# Lüftersteuerung unter Win 10 Pro 64?



## AsK (12. April 2017)

*Lüftersteuerung unter Win 10 Pro 64?*

Hallo an alle,

habe ein sehr nerviges Problem mit meinen PC-Lüftern:

Habe auf meinen alternden PC (Mainboard: Asus P5Q) mal Win10 Pro 64 aufgespielt. Bisher lief Vista 64...

Jetzt schaff ich es nicht, die Lüfter zum Schweigen zu bewegen.
Bislang liefen die unter Vista64 einwandfrei, und ich konnte sie über Asus' EPU-6 engine automatisch steuern.
EPU-6 lässte sich aber wohl nicht unter Win10 zum Laufen bewegen.

Habe bereits SpeedFan versucht, aber da reagiert rein akustisch wohl nur der "CPU fan" - auch wenn da laut Anzeige sich alle Werte verändern.
Ich denke mal, das laute Problem liegt am Gehäuselüfter, denn den GPU-fan kann ich über meine GraKa-Softwäre steuern.

Weiß hier jemand Rat? Gibt's eine Möglichkeit, EPU-6 unter Win10 zu betreiben?
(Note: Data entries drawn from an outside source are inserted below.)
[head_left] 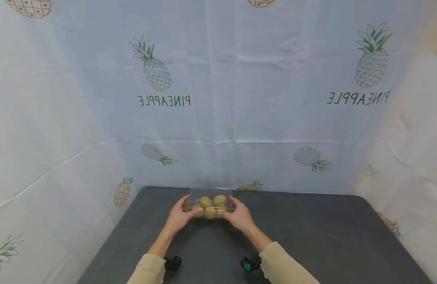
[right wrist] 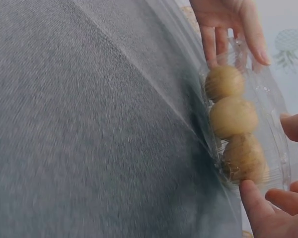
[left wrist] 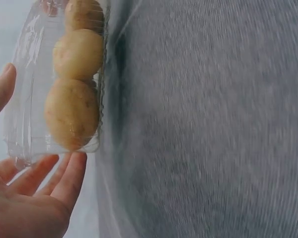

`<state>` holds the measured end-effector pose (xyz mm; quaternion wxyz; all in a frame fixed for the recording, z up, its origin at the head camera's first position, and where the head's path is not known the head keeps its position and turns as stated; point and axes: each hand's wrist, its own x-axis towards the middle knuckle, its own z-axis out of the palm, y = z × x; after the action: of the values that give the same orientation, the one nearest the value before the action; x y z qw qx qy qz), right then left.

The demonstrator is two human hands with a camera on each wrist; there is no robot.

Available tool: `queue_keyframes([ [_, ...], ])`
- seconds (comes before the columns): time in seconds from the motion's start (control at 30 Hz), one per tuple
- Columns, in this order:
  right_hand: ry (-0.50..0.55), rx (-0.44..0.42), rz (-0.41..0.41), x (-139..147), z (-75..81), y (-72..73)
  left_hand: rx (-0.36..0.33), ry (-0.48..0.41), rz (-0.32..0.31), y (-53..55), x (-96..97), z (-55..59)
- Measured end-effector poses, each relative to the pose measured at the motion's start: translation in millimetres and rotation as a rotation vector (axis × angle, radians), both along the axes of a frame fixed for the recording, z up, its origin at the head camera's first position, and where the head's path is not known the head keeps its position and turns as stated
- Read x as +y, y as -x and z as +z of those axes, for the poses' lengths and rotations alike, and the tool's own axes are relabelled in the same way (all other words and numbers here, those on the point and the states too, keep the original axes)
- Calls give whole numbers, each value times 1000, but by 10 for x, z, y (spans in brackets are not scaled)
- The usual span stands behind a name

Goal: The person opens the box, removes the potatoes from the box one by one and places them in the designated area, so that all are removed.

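A clear plastic clamshell box [head_left: 210, 193] is near the far edge of the dark table, and several round yellowish potatoes [head_left: 210, 212] lie inside it. My left hand [head_left: 180, 216] holds the box's left end, fingers against the end wall and thumb over the near side. At the opposite end, my right hand [head_left: 241, 216] grips it in the same way. Three potatoes [left wrist: 72, 114] line up along the near wall in the left wrist view. The right wrist view shows the box [right wrist: 268, 114] between both hands. Whether its base touches the table cannot be told.
The dark grey table [head_left: 310, 236] spreads out to both sides and toward me. Behind it and at its sides hangs a pale curtain [head_left: 239, 118] printed with pineapples. A black device [head_left: 173, 263] is at my left wrist, another [head_left: 251, 264] at my right.
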<state>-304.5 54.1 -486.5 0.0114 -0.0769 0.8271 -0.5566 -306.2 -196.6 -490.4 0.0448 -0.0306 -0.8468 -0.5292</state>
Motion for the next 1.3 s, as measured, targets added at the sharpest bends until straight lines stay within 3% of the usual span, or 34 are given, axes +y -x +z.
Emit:
queue_keyframes([
  [0.3, -2, -10, -18, 236, 48, -77, 18, 2, -27, -55, 218, 39],
  [0.97, -10, -19, -56, 721, 115, -212, 62, -10, -67, -103, 655, -16],
  [1.3, -31, -13, -72, 966, 49, -293, 76, 9, -125, -163, 857, -55],
])
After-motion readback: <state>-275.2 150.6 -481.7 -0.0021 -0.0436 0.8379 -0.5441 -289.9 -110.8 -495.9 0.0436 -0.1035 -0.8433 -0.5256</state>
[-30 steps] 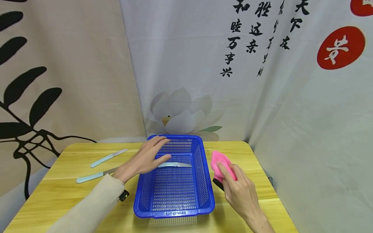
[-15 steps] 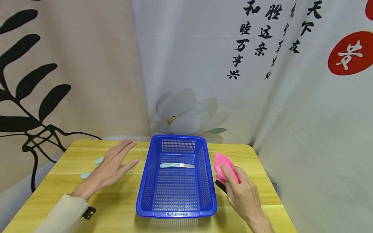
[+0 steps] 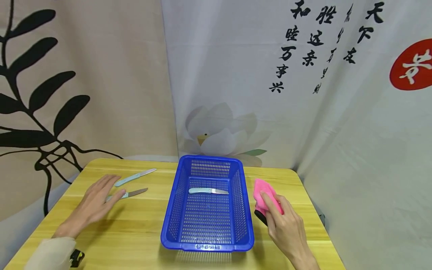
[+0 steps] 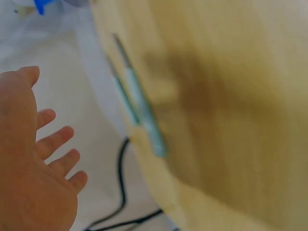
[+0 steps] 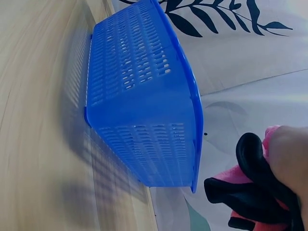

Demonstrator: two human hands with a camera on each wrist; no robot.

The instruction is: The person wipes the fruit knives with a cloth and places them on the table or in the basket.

Bin für jeden Tip dankbar. 
Der Lärmpegel wie in einer alten E-Lok macht mich fertig...


----------



## Abductee (12. April 2017)

*AW: Lüftersteuerung unter Win 10 Pro 64?*

Übers Bios lassen sich die Lüfter nicht regeln?


----------



## teachmeluv (12. April 2017)

*AW: Lüftersteuerung unter Win 10 Pro 64?*

Welches Asus P5Q ist es denn genau? Deluxe, Pro etc?

Ist das neuste BIOS installiert? Wie mein Vorredner bereits schrieb: kannst du im UEFI die Lüfterkurven einstellen?


----------



## AsK (12. April 2017)

*AW: Lüftersteuerung unter Win 10 Pro 64?*

Sorry, meine aktive PC-Schrauber-und-Tuner-Zeit liegt schon knappe 20 Jahre zurück. Komme mir grad vor wie ein DAU.
Musste erst mal Googln was ein UEFI ist...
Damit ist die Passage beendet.